Anyway, he could patently afford it. The kind of man who bought his four-year-old daughter a pony for her birthday shouldn’t quibble over the amount her party had cost. But he was already reaching into an inner pocket for his cheque book and without another murmur wrote out the full amount.
‘Let’s hope it doesn’t bounce,’ he said, as he handed it over. Presumably this was a joke and she gave it the smile it deserved. ‘As for Stratford? Were you just being polite? Or do you still want to go?’
This was a question she’d asked herself. Would going out with James only add complications to her life? Did she like him enough? At least half the time in his company he made her cross. And what about Danny? Wouldn’t it hurt him to witness her going out with his boss? Underline his place in the world? He forever the loser and people like James the winners? But then that was life – something he would have to get used to. Anyway, was protecting Danny’s feelings her responsibility?

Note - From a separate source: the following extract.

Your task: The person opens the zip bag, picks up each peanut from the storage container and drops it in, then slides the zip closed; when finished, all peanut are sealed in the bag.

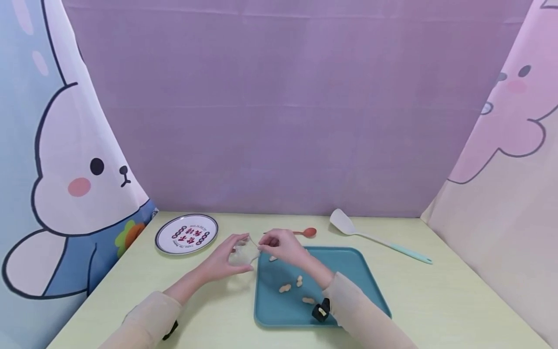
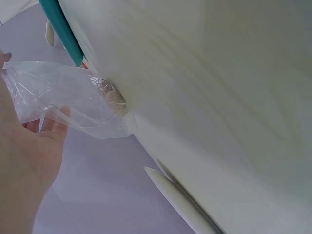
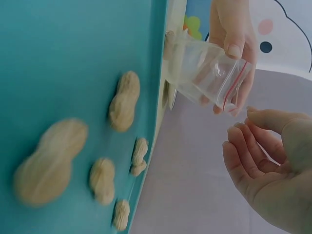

‘Yes, of course I’d like to go. As I said, I’ve never been to Stratford. It will be … an experience.’
‘If nothing else? Well, let’s hope I can make it a pleasurable experience,’ he replied with a slight lift of the brows. ‘I’ve already made enquiries. I can probably get tickets for A Comedy of Errors. It’s not my favourite but it’s a new production, opening in a week or so. The word is it’s going to be good. Do you have any preference for dates … days of the week? I can probably get tickets for late April. And of course Gilda will have Rory to stay. What do you think?’